> **PROBLEM DETAILS**
Starting with the line that contains "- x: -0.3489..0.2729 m" and stopping after the line that contains "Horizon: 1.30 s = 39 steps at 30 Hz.", return each line below exactly as written, with no others.
- - - - - - -
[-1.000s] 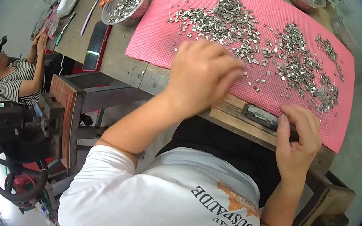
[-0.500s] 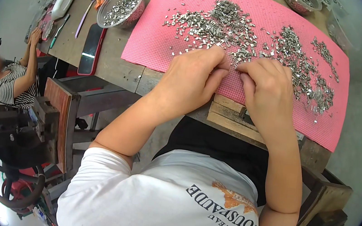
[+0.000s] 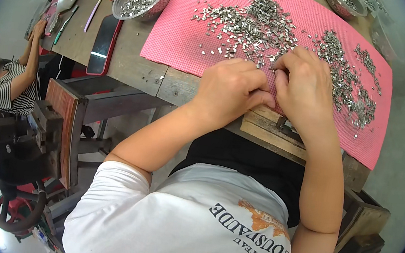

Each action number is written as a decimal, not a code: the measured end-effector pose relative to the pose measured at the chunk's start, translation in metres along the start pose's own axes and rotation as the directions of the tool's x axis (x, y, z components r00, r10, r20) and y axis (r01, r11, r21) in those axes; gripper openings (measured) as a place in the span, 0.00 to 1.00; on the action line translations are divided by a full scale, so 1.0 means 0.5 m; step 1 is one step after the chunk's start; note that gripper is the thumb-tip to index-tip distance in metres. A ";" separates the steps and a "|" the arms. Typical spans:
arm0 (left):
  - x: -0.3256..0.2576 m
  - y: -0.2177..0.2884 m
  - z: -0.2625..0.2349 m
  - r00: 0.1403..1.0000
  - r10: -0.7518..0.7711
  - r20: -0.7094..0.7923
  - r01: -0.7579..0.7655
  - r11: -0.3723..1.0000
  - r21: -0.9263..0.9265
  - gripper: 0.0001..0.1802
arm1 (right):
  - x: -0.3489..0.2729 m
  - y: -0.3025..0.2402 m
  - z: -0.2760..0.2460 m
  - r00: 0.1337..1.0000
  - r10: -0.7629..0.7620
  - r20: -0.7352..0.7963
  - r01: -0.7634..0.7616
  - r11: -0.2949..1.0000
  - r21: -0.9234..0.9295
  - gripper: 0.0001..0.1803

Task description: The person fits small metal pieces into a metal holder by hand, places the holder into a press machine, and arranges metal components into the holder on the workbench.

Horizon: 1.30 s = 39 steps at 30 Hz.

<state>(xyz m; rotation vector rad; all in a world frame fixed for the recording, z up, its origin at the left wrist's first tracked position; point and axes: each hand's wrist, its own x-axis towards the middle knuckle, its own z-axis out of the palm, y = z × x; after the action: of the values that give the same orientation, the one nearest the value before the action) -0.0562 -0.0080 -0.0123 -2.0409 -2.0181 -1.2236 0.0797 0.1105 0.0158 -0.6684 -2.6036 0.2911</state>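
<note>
Flanking right grip [image 3: 304,86]: metal pieces [image 3: 264,28]

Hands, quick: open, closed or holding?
Left hand: curled closed; whether it holds anything cannot be told.
Right hand: curled, thumb near forefinger; any hold cannot be told.

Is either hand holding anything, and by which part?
Can't be told: the left hand and right hand curl at the near edge of the pink textured mat, hiding anything pinched.
</note>
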 end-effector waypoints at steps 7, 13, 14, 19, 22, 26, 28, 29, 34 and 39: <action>-0.004 0.018 -0.015 0.995 0.034 0.097 -0.042 0.996 0.083 0.09 | -0.020 0.013 -0.005 0.994 0.020 -0.110 -0.004 0.989 0.146 0.06; -0.002 0.018 -0.049 0.990 -0.055 0.132 0.038 0.991 0.128 0.03 | -0.111 0.040 -0.089 0.988 0.137 -0.077 -0.106 0.941 0.322 0.03; -0.005 0.019 -0.045 0.991 -0.046 0.127 0.028 0.990 0.136 0.03 | -0.132 0.047 -0.100 0.983 0.175 -0.050 -0.145 0.919 0.367 0.03; 0.007 0.043 -0.017 0.996 0.014 0.091 -0.011 0.999 -0.030 0.04 | -0.222 0.052 -0.121 0.957 0.288 -0.034 -0.248 0.875 0.417 0.03; 0.021 0.077 -0.009 0.979 0.141 0.150 -0.120 0.983 -0.141 0.06 | -0.245 0.038 -0.121 0.965 0.257 -0.059 -0.220 0.908 0.357 0.05; 0.022 0.113 0.029 0.970 0.194 0.146 -0.159 0.961 -0.225 0.08 | -0.250 0.038 -0.108 0.970 0.210 -0.119 -0.168 0.941 0.295 0.06; 0.020 0.121 0.043 0.965 0.206 0.163 -0.169 0.962 -0.214 0.08 | -0.251 0.037 -0.103 0.971 0.173 -0.162 -0.127 0.957 0.262 0.08; 0.019 0.125 0.047 0.966 0.203 0.162 -0.168 0.964 -0.208 0.08 | -0.252 0.037 -0.101 0.970 0.179 -0.166 -0.131 0.955 0.265 0.08; 0.017 0.135 0.059 0.964 0.206 0.170 -0.179 0.970 -0.163 0.08 | -0.253 0.036 -0.092 0.969 0.151 -0.193 -0.106 0.969 0.223 0.10; 0.016 0.136 0.058 0.963 0.209 0.172 -0.194 0.976 -0.104 0.09 | -0.251 0.034 -0.087 0.969 0.124 -0.213 -0.086 0.980 0.180 0.12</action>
<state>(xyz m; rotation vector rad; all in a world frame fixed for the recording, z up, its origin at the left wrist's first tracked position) 0.0152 0.0025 0.0053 -2.4105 -1.7936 -1.1425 0.2056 0.0665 0.0042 -0.7350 -2.3037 0.4393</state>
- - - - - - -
> **TASK RESPONSE**
  - x: -0.3489..0.2729 m
  - y: -0.3025..0.2402 m
  - z: -0.2760..0.2460 m
  - r00: 0.1337..1.0000
  - r10: -0.7629..0.7620
  - r20: -0.7352..0.7963
  - r01: -0.7634..0.7616
  - r11: -0.2949..1.0000
  - r21: -0.9234..0.9295
  - gripper: 0.0001..0.1803

Task description: The person fits small metal pieces into a metal holder by hand, places the holder into a press machine, and arranges metal components into the holder on the workbench.

Horizon: 1.30 s = 39 steps at 30 Hz.

No further output is needed for this exercise.